Genelde bütün hayatımız, büyüklerimizin bizi yönlendirmesiyle felaket tellalı olarak biçimlenmekle geçtiği için, bu anı yaşamak yerine sonraki anı kurguluyorduk.  Böylece lokum gibi ziyan ediyorduk şimdiyi. 
Bu sebepten herhalde, ben hatırlamıyorum ne yaptığımı. 
Muhtemelen sabahı düşünüyordum çünkü 
Ve sabah düşündüğüm gibi olmadı. 

Şiirsel olmamaya çalışıyorum ama kalbim yok diyince de insanların aklına romantizm geliyor. 
İnanmazsın; şiirin olmadığı gibi yok kalbim. Şiir de yok artık. Bir çok şey yazı gibi dümdüz.
Tanımlar, tavırlar hatta eski ormanlığın içinden geçtiğin için, yavaş gitmek zorunda olduğun yollar bile yok, onlar bile dümdüz ve pahalı. Pahası ise sana bir şey katmıyor.  En azından orman iki gram insan ediyordu bizi.

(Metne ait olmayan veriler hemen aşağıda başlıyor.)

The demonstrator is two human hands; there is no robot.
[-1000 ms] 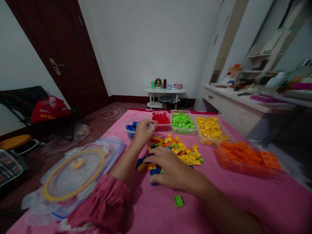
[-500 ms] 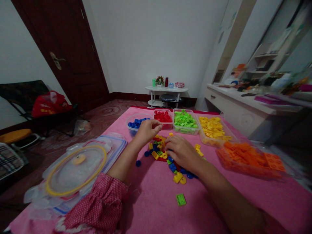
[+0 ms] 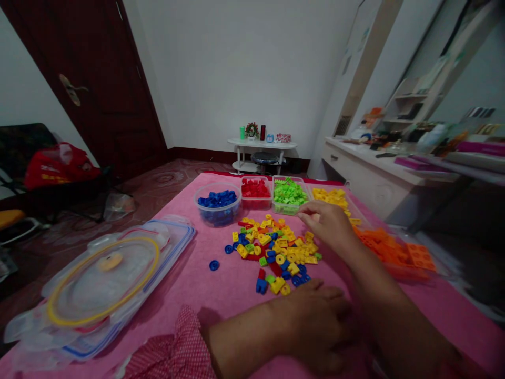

Asfalta kaptırdık dedelerimizi. 
Dedelerimiz gibi kalbim de yok artık. 

Şimdi annem burda olsaydı şey derdi... 
Hepimizin aklına bir ata gibi yerleşmiş anne sözü gelecek. 
Demiyorum. 

Ayrıca annemin söylediği ve sonradan sevdiğim sözü "Bu kadar katı olma, biraz esnek olsan ne olacak? " idi. 
Ki haklıydı. Katı olmak mutlak sonu getirir, adeta big bang! 
Denizleri o kadar sevmeme rağmen nedense katılığı taraf şeçmişim. Ama toprakta yelken yapılmıyor...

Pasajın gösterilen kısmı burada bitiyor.